10) Ask the singer/pianist/other musicians to be quiet so that someone at your table can read a special poem or other piece of sappy literature for the benefit of someone else at your table? (1 point)

11) Talk on your cell phone at your table? (1 point)

12) And so loudly that nearby people’s heads explode? (1 point)

13) And at fancy restaurant where people are trying to celebrate an anniversary? (1 point)

14) Constantly send back food, but never compliment the chef? (1 point)

15) Order for your partner without even consulting? (1 point)

16) Wait in line at McDonald’s for ten minutes and look at the menu above for the first time when you get to the cashier? (1 point)

17) Take two spots when parking your car? (1 point)

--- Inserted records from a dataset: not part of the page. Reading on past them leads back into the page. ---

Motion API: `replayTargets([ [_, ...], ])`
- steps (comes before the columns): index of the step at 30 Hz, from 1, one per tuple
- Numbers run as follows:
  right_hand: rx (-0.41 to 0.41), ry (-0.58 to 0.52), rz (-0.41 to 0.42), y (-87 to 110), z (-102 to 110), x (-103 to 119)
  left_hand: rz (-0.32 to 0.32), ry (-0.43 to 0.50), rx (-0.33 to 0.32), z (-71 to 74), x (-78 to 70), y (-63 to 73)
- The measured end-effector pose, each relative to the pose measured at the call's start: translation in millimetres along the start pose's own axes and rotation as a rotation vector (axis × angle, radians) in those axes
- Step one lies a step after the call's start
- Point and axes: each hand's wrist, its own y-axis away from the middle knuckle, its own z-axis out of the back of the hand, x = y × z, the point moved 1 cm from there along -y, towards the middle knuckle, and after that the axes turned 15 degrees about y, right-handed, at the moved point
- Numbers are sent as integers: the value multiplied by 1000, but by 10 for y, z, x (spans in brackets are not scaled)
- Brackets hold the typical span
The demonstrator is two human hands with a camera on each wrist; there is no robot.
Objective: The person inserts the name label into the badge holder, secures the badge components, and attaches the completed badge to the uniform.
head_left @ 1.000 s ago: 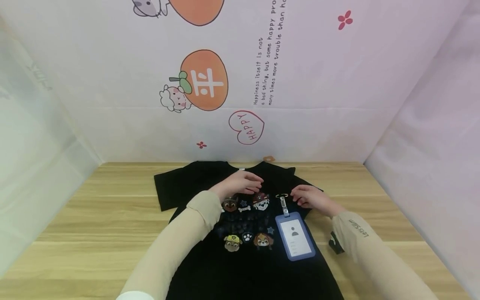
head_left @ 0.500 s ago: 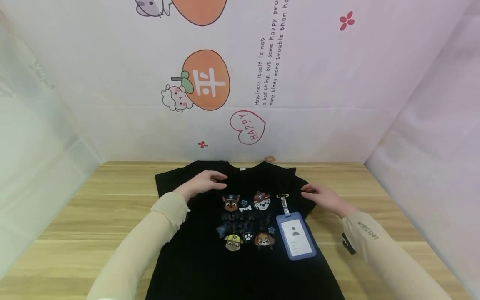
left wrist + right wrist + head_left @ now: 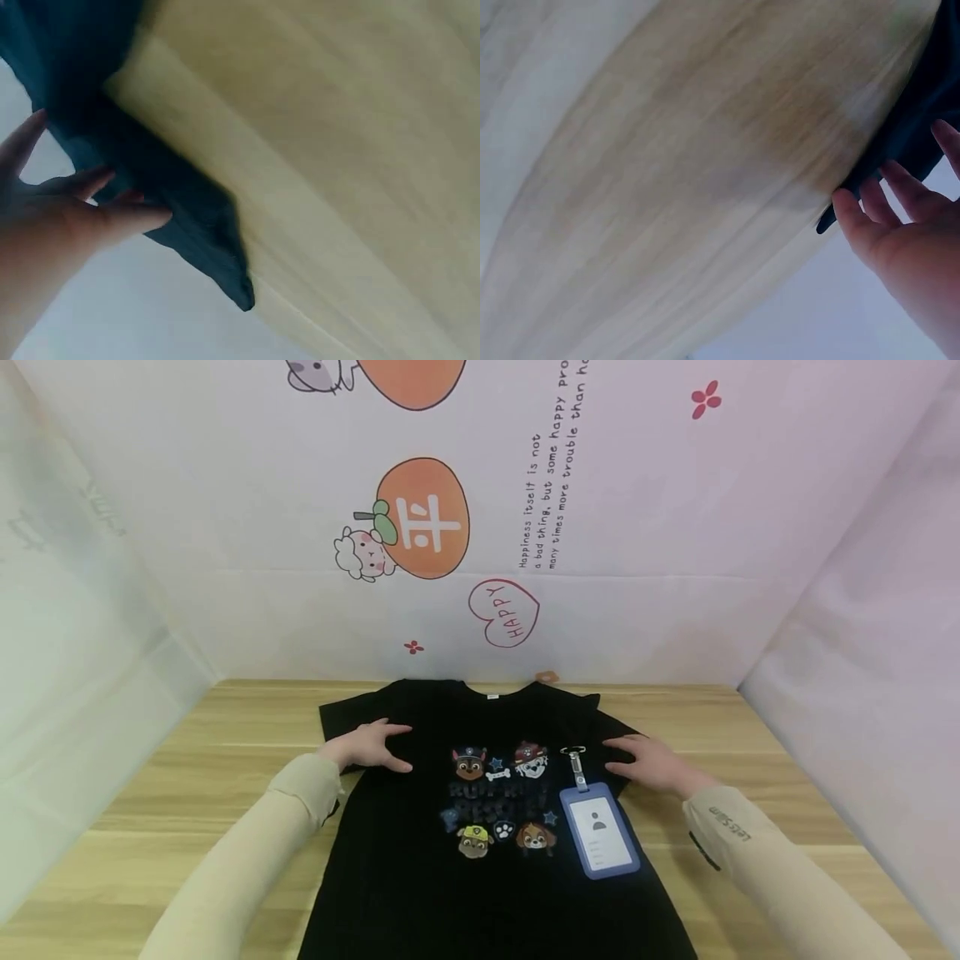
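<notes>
A black T-shirt (image 3: 420, 860) with cartoon dog faces printed on its chest lies spread on the wooden table, neckline away from me. On its right chest side, in the head view, lies a blue badge holder (image 3: 600, 831) with a white card, joined to a metal clip (image 3: 576, 768). My left hand (image 3: 367, 747) is over the left sleeve, thumb and fingers spread and holding nothing; the left wrist view shows the sleeve (image 3: 180, 195) beyond its fingers. At the right sleeve, my right hand (image 3: 651, 764) has its fingers loosely extended, close to the sleeve's edge (image 3: 900, 142).
The light wooden table (image 3: 150, 827) reaches back to a white printed cloth (image 3: 637, 527) that hangs behind it. White cloth sides (image 3: 885, 568) stand to the left and right.
My left hand has moved left from the shirt's chest to the left sleeve, uncovering the print and spreading its fingers. My right hand has shifted slightly right, away from the clip.
</notes>
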Motion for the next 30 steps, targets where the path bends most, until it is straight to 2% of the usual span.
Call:
replayTargets([
  [3,33,75,6,-22,-1,23,53,-66,11,-25,-14,32],
  [6,73,130,-1,-49,-1,41,94,-92,14,-55,-24,39],
  [10,129,145,-57,-85,-1,13,125,-110,11,-72,-27,18],
  [14,184,158,-128,-98,-8,-78,139,-114,13,-56,-20,-7],
  [23,253,110,-133,-58,52,-343,139,-96,8,20,-6,-32],
  [30,328,57,-150,-48,90,-483,128,-123,5,16,2,-71],
])
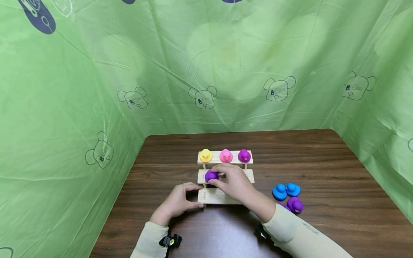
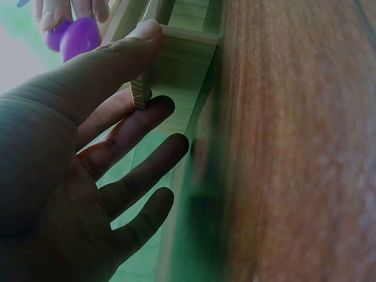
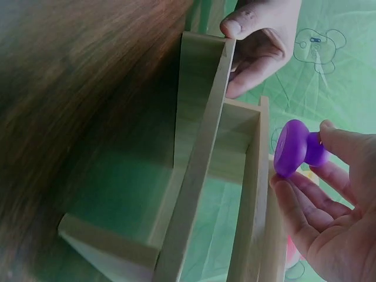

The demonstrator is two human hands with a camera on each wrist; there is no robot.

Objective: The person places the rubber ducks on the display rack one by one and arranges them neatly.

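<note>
My right hand (image 1: 235, 183) pinches a purple rubber duck (image 1: 211, 176) between thumb and fingers, at the left part of the middle step of a three-step wooden display stand (image 1: 217, 197). In the right wrist view the duck (image 3: 292, 150) shows its flat base, and a gap lies between it and the planks. With thumb and index finger, my left hand (image 1: 179, 201) grips the left end of the stand's lowest step; its other fingers are spread in the left wrist view. Along the top step sit a yellow duck (image 1: 205, 156), a pink duck (image 1: 226, 156) and a purple duck (image 1: 244, 156).
Right of the stand, two blue ducks (image 1: 279, 192) lie on the dark wooden table (image 1: 167, 154) beside a purple duck (image 1: 295, 205). Another purple one is partly hidden by the right forearm. Green curtains (image 1: 232, 111) hang around the table's back and sides.
</note>
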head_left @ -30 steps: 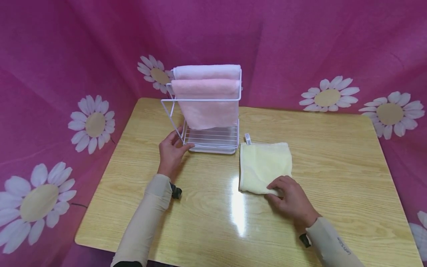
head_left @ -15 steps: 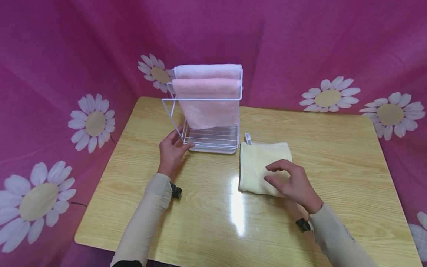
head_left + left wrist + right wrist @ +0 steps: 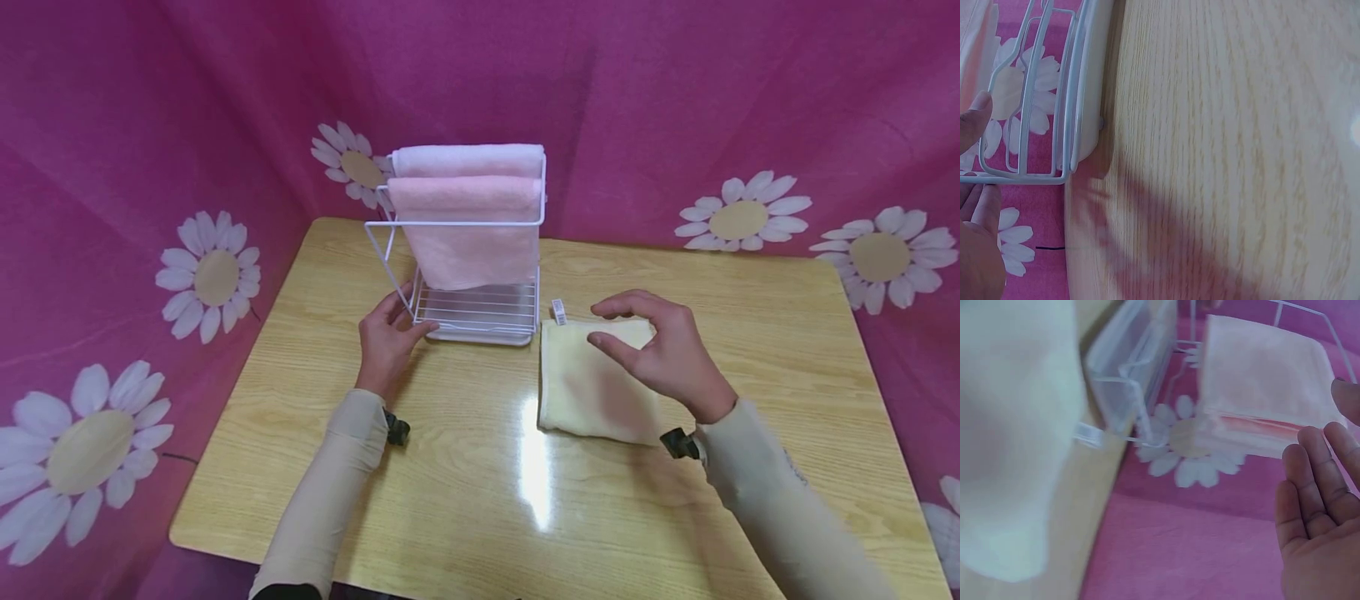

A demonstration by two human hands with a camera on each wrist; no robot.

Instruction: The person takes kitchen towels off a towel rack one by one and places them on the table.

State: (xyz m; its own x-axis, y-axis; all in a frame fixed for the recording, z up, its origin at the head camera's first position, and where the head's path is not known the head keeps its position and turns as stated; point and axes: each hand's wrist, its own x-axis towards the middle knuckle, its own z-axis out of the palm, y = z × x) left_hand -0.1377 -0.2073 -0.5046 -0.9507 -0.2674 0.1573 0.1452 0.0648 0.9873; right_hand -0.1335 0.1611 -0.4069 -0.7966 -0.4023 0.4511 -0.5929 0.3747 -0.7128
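Note:
A white wire rack [image 3: 465, 223] stands on the table with a drip tray [image 3: 480, 337] under it. Over its bars hang a pink towel [image 3: 472, 254] and, behind that, a paler towel [image 3: 468, 158]. My left hand [image 3: 382, 346] grips the rack's lower left corner, thumb on the front edge and fingers along the side; the left wrist view shows wire between thumb and fingers. A folded pale yellow towel [image 3: 588, 387] with a white tag [image 3: 558, 312] lies right of the rack. Above its right part hovers my right hand [image 3: 671, 350], holding nothing, thumb and fingers apart.
The wooden table [image 3: 450, 492] has rounded corners and a bright light reflection in the middle. A magenta cloth [image 3: 637, 108] with large white daisies hangs behind the table and at its sides, close behind the rack.
My right hand has let go of the yellow towel's near edge, then risen and moved away from me above it. The left hand and rack have stayed in place.

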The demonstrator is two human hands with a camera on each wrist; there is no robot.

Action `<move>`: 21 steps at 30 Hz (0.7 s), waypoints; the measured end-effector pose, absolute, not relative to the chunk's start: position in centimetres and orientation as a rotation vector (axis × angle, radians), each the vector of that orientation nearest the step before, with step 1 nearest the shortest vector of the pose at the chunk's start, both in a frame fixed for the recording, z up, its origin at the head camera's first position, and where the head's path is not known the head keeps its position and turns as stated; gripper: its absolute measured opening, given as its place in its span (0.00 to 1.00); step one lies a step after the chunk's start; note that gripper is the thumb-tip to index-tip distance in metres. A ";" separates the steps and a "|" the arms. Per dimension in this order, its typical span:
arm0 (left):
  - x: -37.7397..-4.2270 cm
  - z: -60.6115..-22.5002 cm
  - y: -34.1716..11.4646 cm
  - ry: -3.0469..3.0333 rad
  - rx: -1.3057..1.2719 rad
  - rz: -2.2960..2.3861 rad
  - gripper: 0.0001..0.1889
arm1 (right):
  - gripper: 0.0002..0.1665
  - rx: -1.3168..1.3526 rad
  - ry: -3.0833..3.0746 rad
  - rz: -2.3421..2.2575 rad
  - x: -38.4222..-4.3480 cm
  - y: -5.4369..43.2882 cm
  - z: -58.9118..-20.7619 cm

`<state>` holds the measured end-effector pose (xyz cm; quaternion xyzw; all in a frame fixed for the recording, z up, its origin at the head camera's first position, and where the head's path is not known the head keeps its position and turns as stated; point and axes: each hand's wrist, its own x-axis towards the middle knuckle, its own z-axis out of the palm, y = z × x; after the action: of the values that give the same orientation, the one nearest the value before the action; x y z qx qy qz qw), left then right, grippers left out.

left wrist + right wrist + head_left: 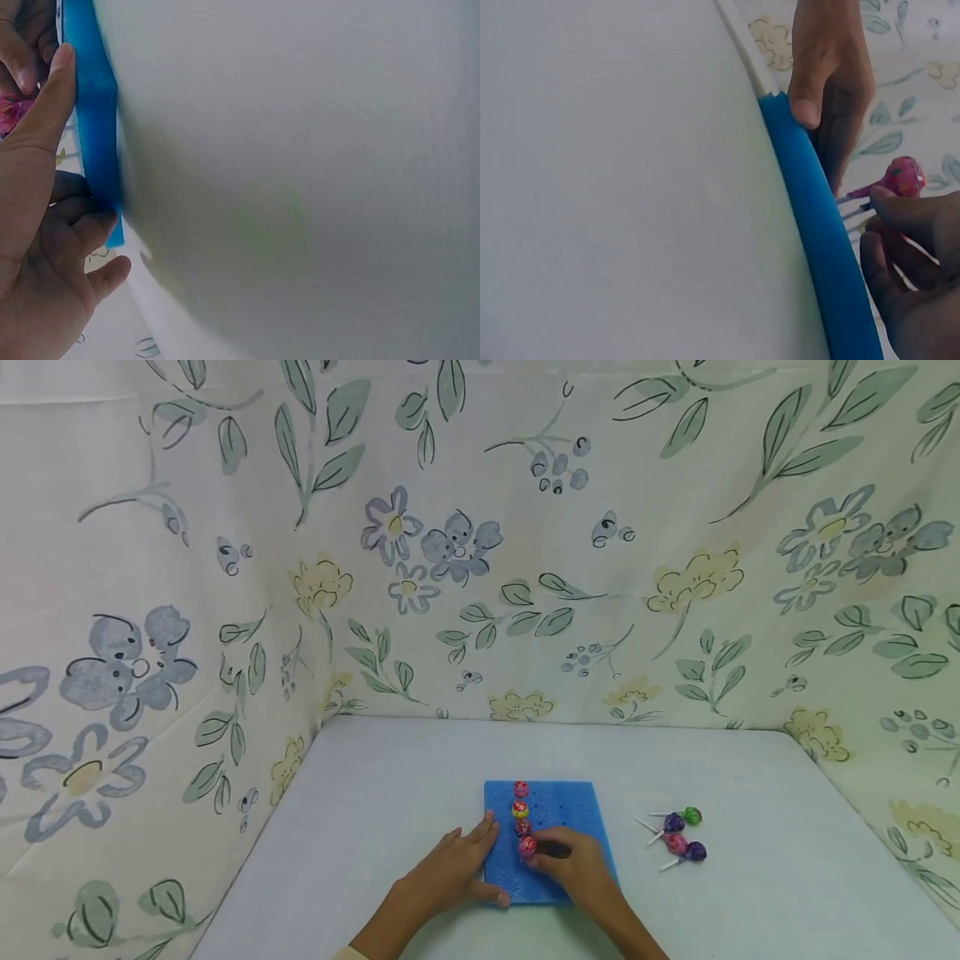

18) Bring a screaming child to a fancy restaurant where people are trying to be romantic and propose and other adult things? (1 point)

19) Make no attempt to take your shrieking baby outside or quiet it in anyway? (1 point)

20) Do nothing when your older kids throw tantrums? (1 point)

21) Make no attempt to corral your free-range children? (1 point)

22) Bring all the neighbor’s kids, making prevention of school-recess behavior impossible? (1 point)

23) Man-spread on the waiting seats? (1 point)

24) Loudly blow you nose? (1 point)

25) Pick your nose? (1 point)

26) Clear your throat like you are hacking up a lung? (2 points)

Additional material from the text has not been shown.